Depending on the part of the central nervous system from which the peripheral nerves arise, there are spinal nerves (SCN), which arise from the spinal cord, and cranial (cranial) nerves (CN), which arise from the brain stem. Thanks to the spinal nerves, motor and sensory somatic innervation of the torso, limbs and part of the neck is carried out, as well as autonomic innervation of internal organs. Cranial nerves innervate the head and partly the neck.
A bundle of nerve fibers forms a nerve (nerve trunk), surrounded by a connective tissue sheath. The nerve usually includes a large number of motor, sensory, and sometimes autonomic fibers that innervate various tissues and organs. Such nerves are called mixed. There are also purely motor, sensory and autonomic (parasympathetic) nerves.
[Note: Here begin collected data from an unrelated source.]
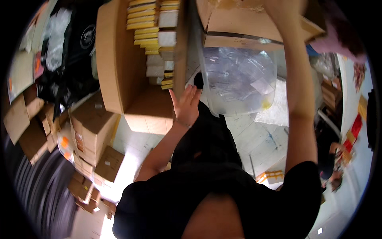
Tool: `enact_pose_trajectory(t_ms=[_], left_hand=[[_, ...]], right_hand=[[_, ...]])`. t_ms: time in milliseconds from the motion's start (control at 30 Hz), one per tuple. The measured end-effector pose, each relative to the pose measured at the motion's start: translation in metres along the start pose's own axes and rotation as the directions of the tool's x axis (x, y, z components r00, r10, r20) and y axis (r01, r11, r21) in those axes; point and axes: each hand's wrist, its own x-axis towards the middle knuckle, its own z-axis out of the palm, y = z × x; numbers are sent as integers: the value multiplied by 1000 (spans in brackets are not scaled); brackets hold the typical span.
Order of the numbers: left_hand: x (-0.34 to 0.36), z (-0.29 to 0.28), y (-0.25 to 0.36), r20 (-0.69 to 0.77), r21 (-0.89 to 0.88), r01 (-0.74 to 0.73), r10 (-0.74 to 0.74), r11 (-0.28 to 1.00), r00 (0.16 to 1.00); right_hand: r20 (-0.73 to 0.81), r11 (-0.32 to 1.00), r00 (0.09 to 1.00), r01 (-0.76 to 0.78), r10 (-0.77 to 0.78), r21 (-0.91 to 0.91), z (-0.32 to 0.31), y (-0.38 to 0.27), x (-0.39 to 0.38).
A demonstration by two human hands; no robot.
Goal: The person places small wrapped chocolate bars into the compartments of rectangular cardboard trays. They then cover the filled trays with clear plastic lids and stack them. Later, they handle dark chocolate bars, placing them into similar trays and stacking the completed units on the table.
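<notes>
Head view: the person looks steeply down past their own black-clad torso, with both bare arms reaching away from the body toward stacked cardboard.
Left hand: the left hand [186, 104] is open, fingers spread and straight, its palm pressed flat against the side edge of the large open carton [115, 55]; it grips nothing.
Large open carton: it lies tipped so its open mouth faces the camera, just left of the left hand, and it is packed with rows of yellow and white packets [153, 36] stacked on edge.
Clear plastic bag: a bulging clear plastic bag [238, 79] of small transparent pouches hangs between the two arms, just right of the left hand and directly below the upper box.
Right hand: the right hand [284, 8] reaches up to the upper cardboard box [238, 30] at the top edge of the frame; it rests on the box's flap, but whether the fingers are curled or flat cannot be told, as they run out of view.
Floor: pale floor tiles [254, 135] show below the bag.
Left side: smaller cardboard boxes [91, 131] are piled further off, near the carton.
Far right: another person in a pink sleeve [338, 38] stands beyond the upper box.
</notes>
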Motion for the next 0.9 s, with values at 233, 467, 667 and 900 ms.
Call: enact_pose_trajectory(t_ms=[233, 467, 667, 900], left_hand=[[-62, 155, 47, 486, -369, 618, -423, 694, 765], [-111, 363, -100, 556, -138, 875, -695, 463, 456], [52, 259, 21, 224, 92, 487, -495, 869, 840], [233, 312, 47, 331, 215, -99, 23, 972, 944]], right_hand=[[35, -329, -328, -944, 944, 32, -145, 69, -646], [385, -735, -630, -525, 675, 429, 11, -15, -732], [273, -599, -545, -614, 793, 514, 2, -65, -771], [145, -706, -719, -589, 680, 392, -34, -190, -836]])
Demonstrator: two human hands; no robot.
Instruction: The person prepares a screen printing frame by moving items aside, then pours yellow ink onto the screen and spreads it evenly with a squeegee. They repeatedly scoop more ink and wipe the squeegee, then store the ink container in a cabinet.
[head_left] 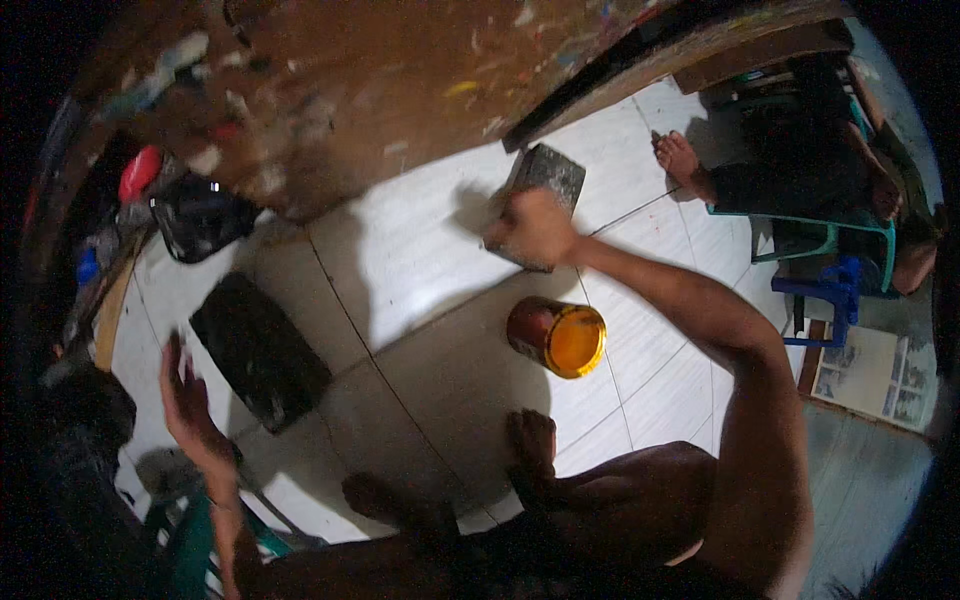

There are nerves (branches) cutaneous, sensory, superficial - muscular and motor - deep. Cutaneous nerves are located in the subcutaneous fat layer. They contain sensitive somatic fibers that innervate the skin and autonomic fibers that innervate the sebaceous and sweat glands, blood vessels and muscles that lift the hair. Muscle nerves are usually part of neurovascular bundles, located deep between muscles and contain motor, sensory and autonomic nerve fibers that innervate skeletal muscles, joints, bones, blood vessels and internal organs.
Motor nerves are formed by the axons of motor neurons of the anterior horns of the spinal cord and the motor nuclei of the cranial nerve. Sensory nerves are formed by processes of afferent neurons of the spinal and cranial nodes (ganglia). Autonomic nerves consist of processes of neurons of the lateral horns of the spinal cord and autonomic nuclei of the cranial nerve. They are prenodular nerve fibers and follow to the autonomic nerve ganglia and plexuses. Postnodal fibers extend from these nodes and plexuses further to the internal organs and tissues. Vegetative fibers are part of the majority of the spinal nerves and all the spinal nerves.
Large nerves often enter neurovascular bundles (highways), surrounded by a common connective tissue sheath. The composition of such a bundle usually includes an artery, veins, lymphatic vessels, and a nerve.